Friday, March 25, 2011

To be Old: Ungrateful/Grateful



You know what I found out today: I am super ungrateful. I knew this, but I knew it was real when I almost let ill-will and yesterday's bad day taint a really good thing that happened today.  And even though my mind swirls with negative thoughts (still), there is one awesome good thing that I want to hold on to, and that I declare WINNER OF THOUGHTS today:

A couple of months ago, I was sitting in the waiting area of my doctor's office, and wrote this down in my phone:

I find myself jealous of old people. Sagging skin and age-spotted hands gripping a Kindle (go figure) or a Sunkist. With movements that are a slow motion version of 20 years ago. I wonder if they sit here thinking the reverse of what I'm thinking: "what is that young girl doing here?" I know why they're here: they are old.  But what communion does a 20-something have with these men and women in their 70s, 80s, maybe even their 90's. They have begun to break down. Parts have begun to cough and sputter, and the well oiled machine, that is the body, needs tune-ups more often than in the past...and I've joined them! My eyes get a little misty at just that thought, but then I wonder: will I join them?! Will I ever get to be old?

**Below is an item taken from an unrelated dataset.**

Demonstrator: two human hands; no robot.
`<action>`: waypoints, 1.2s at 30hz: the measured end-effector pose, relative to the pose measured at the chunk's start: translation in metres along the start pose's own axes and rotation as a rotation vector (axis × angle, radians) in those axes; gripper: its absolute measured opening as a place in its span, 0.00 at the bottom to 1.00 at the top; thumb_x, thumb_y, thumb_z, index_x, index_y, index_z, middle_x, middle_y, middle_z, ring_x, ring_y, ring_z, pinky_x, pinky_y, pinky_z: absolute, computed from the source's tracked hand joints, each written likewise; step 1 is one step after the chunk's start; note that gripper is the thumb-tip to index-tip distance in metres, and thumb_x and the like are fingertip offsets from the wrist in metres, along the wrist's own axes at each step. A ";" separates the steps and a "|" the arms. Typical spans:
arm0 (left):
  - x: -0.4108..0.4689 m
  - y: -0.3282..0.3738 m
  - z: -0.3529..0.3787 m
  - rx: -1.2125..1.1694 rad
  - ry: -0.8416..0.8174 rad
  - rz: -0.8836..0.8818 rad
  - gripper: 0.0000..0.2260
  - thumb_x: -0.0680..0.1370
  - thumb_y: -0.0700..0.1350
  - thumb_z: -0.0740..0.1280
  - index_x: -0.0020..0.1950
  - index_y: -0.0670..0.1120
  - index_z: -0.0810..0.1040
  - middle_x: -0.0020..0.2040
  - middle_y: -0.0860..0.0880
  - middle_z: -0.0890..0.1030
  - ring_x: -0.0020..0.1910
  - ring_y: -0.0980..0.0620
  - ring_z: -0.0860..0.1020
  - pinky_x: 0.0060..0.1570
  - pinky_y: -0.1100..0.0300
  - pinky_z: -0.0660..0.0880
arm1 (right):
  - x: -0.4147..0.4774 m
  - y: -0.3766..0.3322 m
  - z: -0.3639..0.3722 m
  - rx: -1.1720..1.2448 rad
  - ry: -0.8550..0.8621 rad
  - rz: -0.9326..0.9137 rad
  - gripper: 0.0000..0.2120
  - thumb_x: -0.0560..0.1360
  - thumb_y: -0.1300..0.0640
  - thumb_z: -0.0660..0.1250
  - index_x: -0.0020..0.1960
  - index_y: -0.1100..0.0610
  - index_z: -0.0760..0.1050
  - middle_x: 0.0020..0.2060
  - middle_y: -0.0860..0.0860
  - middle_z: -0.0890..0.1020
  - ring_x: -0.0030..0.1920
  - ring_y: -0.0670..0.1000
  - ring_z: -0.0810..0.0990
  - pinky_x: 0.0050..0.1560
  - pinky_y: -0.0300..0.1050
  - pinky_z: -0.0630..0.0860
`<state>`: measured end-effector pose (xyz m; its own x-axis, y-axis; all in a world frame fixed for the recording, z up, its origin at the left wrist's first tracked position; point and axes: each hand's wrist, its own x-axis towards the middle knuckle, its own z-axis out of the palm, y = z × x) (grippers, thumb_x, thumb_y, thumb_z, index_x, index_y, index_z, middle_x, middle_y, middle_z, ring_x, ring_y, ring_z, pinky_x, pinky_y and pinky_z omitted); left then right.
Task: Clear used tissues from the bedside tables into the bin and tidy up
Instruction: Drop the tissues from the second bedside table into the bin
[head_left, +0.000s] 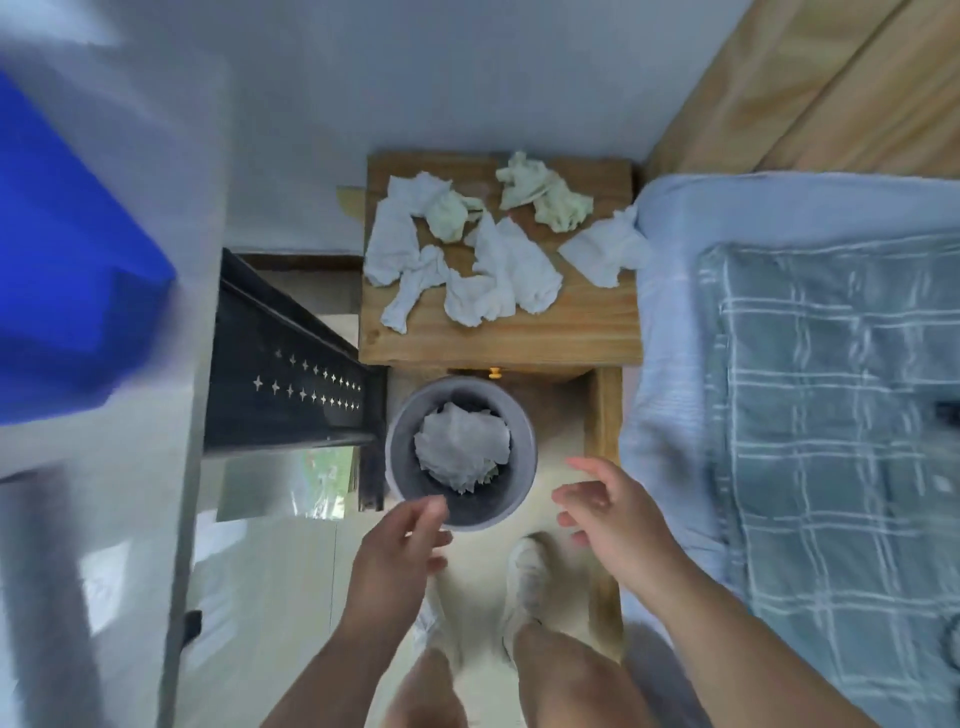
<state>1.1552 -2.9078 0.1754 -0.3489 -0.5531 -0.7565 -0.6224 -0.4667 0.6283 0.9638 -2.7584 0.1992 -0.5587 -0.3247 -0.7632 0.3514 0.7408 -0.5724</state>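
Several crumpled white and pale green tissues (488, 244) lie scattered across the wooden bedside table (571, 332). On the floor in front of the table stands a round grey bin (522, 415) holding a wad of white tissue (460, 449). My left hand (397, 561) hovers at the bin's near rim, fingers relaxed and holding nothing. My right hand (610, 506) hangs just right of the bin, fingers loosely spread and holding nothing.
A bed with a pale blue sheet and grey checked blanket (831, 415) fills the right side, touching the table. A black metal unit with star cut-outs (291, 374) stands left of the bin. My feet in white shoes (524, 577) are on the pale floor below the bin.
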 end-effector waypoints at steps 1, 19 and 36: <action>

Some people are afraid of getting old. Wrinkles. Incontinence. Surely those things suck majorly...but man, I just want the chance to get there. 

I almost cried reading that on my Blackberry. I really sat there, thinking these things, being the only young person in that office.I was clearly super negative that day, and subsequently felt much better, more positive, more delivered. But on that day, I felt like garbage. But then today, I had another doctor's appointment during my lunch break. And it was great! It was flat out great! At the end of the appointment, instead of the doctor ordering another round of blood tests, and instead of the doctor telling me to come back in 1 month, and instead of her giving me yet another scary diagnosis for me to go home and cry about she said:


"Everything's great! You look great! I love your haircut, by the way! So, how about you come back in say a year?" 

A YEAR?! I get to come back in a year! Like a normal person. Nothing is wrong with me. All tests clear. And for that, I am extremely thankful. Thank you Jesus. Thank you friends who supported me through the hard times. Thanks mom! Thanks everyone!